上田氏は慶大経済学部を卒業後、経団連に就職。職場の先輩から「経済の勉強をするなら、英語で書かれた経済書を翻訳するのが一番」と言われ翻訳活動を開始した。
その後は年に1冊ほど翻訳していたが、35歳のとき、『マネジメント』の翻訳チームに誘われた。上田氏は原書を読んで心を突き動かされる。
「ドラッカーの世界には、理屈を超えた人間社会の真理が存在する」。
しかし一方で、この本は日本語版で上下1300ページにも及ぶため「広く読まれるには厚すぎる」と感じた。そこで「『マネジメント』の感動を日本中に伝えたい」と思い立った上田氏は、ドラッカーに「あなたの『マネジメント』の要点をまとめます。それを日本語に翻訳させてください」と手紙を書いた。

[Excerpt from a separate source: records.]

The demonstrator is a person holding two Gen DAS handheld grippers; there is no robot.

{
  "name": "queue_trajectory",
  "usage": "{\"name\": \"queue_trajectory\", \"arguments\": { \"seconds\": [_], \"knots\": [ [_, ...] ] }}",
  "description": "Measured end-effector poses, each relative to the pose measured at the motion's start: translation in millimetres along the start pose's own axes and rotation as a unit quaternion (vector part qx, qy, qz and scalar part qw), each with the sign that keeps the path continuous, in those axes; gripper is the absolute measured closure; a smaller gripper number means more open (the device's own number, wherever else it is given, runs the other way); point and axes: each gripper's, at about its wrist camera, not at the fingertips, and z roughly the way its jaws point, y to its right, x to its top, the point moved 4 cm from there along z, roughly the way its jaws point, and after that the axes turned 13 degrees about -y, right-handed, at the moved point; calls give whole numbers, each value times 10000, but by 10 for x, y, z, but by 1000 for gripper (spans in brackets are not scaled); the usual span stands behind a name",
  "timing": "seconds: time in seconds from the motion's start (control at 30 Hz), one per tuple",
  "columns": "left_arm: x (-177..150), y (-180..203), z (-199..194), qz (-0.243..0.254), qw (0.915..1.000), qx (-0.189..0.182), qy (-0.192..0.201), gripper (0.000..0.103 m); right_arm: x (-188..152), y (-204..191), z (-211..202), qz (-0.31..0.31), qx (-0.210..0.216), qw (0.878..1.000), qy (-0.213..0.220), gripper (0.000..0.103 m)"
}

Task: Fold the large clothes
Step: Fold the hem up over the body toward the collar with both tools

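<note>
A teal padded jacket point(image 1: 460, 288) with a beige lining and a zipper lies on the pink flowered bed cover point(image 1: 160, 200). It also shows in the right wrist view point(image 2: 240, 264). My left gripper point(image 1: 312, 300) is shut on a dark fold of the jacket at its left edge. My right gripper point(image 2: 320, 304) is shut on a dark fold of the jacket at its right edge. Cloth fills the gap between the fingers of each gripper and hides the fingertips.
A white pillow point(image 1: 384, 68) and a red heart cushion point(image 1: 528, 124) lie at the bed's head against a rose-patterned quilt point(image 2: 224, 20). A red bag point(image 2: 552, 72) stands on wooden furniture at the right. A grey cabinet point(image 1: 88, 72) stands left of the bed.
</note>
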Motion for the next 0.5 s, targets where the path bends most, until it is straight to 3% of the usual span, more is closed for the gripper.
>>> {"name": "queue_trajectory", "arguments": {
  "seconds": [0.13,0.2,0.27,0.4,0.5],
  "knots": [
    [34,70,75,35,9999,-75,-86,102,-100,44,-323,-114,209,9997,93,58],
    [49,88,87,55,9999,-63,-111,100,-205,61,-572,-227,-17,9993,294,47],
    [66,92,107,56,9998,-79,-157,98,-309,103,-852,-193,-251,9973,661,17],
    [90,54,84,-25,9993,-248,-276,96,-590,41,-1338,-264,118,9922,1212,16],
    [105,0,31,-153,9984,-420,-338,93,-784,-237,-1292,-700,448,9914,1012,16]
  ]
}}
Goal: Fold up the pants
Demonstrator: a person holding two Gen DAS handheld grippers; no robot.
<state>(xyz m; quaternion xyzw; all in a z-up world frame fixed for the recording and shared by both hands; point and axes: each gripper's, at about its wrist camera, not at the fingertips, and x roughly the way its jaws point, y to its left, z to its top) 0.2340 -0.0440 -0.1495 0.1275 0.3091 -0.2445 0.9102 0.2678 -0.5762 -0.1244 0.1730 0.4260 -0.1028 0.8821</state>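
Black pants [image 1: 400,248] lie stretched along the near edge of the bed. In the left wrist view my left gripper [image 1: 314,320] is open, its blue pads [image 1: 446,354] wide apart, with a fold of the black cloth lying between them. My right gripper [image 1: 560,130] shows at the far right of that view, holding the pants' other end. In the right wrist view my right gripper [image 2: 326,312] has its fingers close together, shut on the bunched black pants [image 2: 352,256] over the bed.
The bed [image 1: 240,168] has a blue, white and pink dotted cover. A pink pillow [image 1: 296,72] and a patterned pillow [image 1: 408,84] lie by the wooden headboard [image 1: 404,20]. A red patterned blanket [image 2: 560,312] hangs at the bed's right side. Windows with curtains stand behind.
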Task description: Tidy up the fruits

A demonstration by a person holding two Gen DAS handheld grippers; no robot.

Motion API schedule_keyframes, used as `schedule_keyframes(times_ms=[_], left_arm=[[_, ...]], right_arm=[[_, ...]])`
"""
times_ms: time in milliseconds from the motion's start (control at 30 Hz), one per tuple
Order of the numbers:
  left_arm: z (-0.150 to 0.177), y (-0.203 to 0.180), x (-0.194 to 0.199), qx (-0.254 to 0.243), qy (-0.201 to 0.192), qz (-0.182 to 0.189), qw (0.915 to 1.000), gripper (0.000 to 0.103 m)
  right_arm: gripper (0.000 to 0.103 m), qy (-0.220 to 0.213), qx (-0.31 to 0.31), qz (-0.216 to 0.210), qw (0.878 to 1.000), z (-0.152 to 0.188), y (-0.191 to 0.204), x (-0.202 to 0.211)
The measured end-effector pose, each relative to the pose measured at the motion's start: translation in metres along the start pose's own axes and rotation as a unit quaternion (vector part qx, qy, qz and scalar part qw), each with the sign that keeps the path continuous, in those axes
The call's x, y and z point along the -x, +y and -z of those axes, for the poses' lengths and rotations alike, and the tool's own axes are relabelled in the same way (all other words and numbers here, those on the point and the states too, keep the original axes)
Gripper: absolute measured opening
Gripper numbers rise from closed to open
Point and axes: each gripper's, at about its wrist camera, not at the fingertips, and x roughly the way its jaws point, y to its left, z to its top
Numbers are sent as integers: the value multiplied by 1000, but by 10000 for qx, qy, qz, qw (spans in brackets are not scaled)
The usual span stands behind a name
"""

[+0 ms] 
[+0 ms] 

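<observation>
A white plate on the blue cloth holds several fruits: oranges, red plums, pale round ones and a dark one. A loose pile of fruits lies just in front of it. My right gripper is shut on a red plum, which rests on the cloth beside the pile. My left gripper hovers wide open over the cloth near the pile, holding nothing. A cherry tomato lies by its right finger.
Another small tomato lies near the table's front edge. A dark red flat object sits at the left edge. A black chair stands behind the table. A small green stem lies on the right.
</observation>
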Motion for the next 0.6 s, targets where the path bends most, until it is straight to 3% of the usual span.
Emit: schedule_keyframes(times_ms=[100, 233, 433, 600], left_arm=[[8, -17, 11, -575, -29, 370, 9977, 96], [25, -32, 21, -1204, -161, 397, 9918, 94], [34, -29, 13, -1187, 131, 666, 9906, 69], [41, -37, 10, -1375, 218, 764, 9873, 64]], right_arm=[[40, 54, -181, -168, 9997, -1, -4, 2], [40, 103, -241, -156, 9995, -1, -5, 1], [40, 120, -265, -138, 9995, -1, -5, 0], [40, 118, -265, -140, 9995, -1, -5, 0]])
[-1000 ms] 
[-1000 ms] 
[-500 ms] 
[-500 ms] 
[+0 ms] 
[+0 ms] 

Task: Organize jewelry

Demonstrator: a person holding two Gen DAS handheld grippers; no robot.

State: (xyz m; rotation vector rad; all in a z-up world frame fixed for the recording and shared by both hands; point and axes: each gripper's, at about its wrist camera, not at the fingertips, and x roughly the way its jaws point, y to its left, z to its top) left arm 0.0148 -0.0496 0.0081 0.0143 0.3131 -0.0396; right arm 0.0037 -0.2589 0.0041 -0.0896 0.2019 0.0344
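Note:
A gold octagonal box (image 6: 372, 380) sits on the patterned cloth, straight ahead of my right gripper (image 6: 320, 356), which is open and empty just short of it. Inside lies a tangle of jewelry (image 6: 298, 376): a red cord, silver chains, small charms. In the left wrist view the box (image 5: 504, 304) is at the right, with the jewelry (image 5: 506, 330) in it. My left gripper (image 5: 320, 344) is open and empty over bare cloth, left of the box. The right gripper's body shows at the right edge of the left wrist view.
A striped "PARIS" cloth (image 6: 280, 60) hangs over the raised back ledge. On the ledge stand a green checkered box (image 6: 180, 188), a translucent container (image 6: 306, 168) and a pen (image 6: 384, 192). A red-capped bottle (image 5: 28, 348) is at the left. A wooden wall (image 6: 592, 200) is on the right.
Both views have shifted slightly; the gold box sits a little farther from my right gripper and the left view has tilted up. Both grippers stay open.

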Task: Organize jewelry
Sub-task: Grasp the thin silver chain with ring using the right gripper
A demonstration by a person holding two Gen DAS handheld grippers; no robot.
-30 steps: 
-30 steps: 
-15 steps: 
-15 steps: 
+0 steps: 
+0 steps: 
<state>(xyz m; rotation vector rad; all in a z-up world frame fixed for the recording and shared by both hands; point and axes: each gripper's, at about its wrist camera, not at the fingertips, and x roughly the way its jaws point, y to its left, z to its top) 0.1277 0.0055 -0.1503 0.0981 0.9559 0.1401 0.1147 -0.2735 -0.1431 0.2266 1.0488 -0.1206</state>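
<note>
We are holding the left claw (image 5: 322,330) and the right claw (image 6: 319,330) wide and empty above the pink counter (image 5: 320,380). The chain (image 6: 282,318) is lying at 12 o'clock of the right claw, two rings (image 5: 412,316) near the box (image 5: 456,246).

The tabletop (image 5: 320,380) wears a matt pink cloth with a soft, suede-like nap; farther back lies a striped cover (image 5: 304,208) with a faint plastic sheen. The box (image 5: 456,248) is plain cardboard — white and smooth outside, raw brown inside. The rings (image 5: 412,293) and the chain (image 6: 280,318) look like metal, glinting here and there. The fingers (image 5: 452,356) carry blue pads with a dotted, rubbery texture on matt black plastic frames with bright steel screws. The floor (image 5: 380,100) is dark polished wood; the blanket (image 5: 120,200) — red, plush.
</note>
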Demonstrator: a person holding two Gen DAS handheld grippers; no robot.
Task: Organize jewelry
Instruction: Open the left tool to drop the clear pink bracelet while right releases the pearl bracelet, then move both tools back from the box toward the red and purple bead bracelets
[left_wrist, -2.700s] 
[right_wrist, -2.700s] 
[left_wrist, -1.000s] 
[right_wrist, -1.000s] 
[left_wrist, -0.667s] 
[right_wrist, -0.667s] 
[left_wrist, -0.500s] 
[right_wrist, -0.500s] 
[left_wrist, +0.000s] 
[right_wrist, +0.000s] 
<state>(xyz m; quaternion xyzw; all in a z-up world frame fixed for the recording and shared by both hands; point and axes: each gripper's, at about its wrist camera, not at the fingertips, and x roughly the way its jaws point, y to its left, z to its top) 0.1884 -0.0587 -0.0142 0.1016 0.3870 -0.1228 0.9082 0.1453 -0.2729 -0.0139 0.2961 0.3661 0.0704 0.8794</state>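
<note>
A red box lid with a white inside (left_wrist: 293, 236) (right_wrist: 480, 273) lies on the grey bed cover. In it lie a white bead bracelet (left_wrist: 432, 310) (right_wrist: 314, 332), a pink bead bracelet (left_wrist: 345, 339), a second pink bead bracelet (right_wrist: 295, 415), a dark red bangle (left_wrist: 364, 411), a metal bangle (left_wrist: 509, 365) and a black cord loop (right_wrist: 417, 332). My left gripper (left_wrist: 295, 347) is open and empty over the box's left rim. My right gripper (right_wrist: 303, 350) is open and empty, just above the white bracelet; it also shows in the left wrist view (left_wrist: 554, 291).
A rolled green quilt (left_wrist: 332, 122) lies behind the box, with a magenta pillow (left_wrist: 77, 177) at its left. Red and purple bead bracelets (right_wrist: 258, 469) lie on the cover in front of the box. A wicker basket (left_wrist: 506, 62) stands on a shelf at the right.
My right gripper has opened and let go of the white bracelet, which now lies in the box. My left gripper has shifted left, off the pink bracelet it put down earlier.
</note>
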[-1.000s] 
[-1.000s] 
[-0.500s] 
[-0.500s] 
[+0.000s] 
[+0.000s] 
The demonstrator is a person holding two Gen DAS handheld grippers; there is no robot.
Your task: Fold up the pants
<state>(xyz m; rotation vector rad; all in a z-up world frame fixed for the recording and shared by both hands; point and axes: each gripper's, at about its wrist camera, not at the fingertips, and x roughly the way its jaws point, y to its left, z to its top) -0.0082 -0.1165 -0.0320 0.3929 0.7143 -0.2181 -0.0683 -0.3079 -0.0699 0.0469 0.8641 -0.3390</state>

その結果生まれたのが『抄訳マネジメント』であり、それをさらに凝縮した『エッセンシャル版マネジメント』だった。しかも完成する過程で信頼関係が生まれ、それ以降、上田氏はドラッカーの著作のほとんどを訳すこととなる。
「本人が日本語の達人だったら、どのように書くか。それだけを意識してドラッカー作品と向き合ってきた」と振り返る。
今、ドラッカーの『マネジメント』は、高校野球を舞台にした青春小説で注目を浴びている。
『もしも高校野球の女子マネージャーがドラッカーの「マネジメント」を読んだら』、通称『もしドラ』は発行部数80万部を突破し、勢いが止まらない。
『もしドラ』の著者である岩崎夏海氏は、上田氏が要約し翻訳した『エッセンシャル版マネジメント』を読んで感動して、作品を構想したそうだ。上田氏も「岩崎さんは『マネジメント』の本質を正確に把握している」と絶賛する。
なぜ、「企業経営」についての本がここまで人々を感動させているのか。
上田氏は「企業経営の目的は利益をあげることではなく、社会に必要な財・サービスを供給すること。そして働く人に仕事を通じて自己実現させること。それがドラッカーの経営思想の原点だ」と話す。
ドラッカーは05年に惜しまれながらもこの世を去った。しかし、彼が残したメッセージは、上田氏が翻訳した文章を通して日本の読者に感動を与え続ける。
「もはやドラッカー抜きにマネジメントを論ずることも、学ぶことも、マネジメントすることもできない」。